● **EXERCISE INSTRUCTIONS**
Here the job is to copy the data exactly and to exclude every image from it.

● **EXERCISE DATA**
┌────────

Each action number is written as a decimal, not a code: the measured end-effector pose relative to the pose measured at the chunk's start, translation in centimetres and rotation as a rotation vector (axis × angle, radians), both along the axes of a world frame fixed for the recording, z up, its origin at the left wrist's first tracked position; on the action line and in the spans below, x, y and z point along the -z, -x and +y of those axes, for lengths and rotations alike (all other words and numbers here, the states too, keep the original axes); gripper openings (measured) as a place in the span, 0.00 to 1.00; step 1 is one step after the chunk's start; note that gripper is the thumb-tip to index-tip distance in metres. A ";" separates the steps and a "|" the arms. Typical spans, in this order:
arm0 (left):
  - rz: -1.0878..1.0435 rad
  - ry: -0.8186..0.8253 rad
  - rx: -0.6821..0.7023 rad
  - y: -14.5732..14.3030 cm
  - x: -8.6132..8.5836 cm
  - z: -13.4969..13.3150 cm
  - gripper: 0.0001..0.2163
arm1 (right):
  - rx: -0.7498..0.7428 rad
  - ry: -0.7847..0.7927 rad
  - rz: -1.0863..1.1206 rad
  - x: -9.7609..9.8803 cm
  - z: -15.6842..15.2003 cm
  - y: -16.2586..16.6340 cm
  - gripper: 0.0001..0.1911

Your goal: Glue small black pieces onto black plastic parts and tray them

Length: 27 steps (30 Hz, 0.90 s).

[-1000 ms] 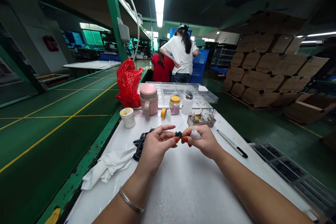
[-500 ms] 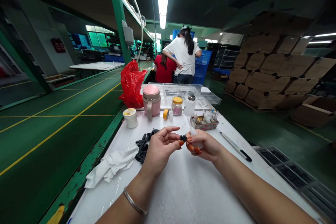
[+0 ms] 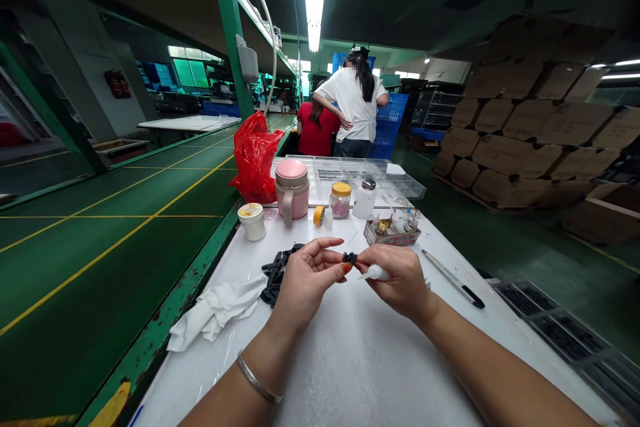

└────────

● **TASK RESULT**
Each action number is written as a decimal, not a code: the measured end-effector pose relative to the pose measured at the chunk's start, translation in centimetres and rotation as a rotation vector (axis × angle, radians), both along the axes of a world frame fixed for the recording, z up, its origin at the left wrist's first tracked position; on the action line and in the spans below, x, y and z point along the -z, -x and +y of those axes, for lengths and rotations alike (all other words and numbers here, the states too, keep the original axes); gripper openings (measured) as a place in the span, 0.00 to 1.00; step 1 is one step after the chunk's start; note that gripper is the thumb-tip to index-tip distance in metres. A ";" separates the steps and a "|" the arms. Typical spans, in this order:
arm0 (left):
  - rz: -1.0878..1.0435 rad
  - ry: -0.8186..0.8253 rad
  - rx: -0.6821..0.7023 rad
  - y: -14.5732..14.3030 cm
  - x: -8.6132..8.5836 cm
  - z: -13.4969..13.3150 cm
  - gripper: 0.0001..0.2163
arm1 (right):
  - rx: -0.7498..0.7428 rad
  - ry: -0.7847..0.7927 rad
  - rz: -1.0863..1.1206 rad
  - x: -9.7609..9.8803 cm
  - z: -15.6842..15.2003 cm
  - y: -16.2586..16.6340 cm
  - gripper: 0.0001..0.1911

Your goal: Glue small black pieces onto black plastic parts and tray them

Length: 27 steps (30 Hz, 0.90 s).

[-1000 ms] 
[-500 ms] 
[+0 ms] 

That finishes the output.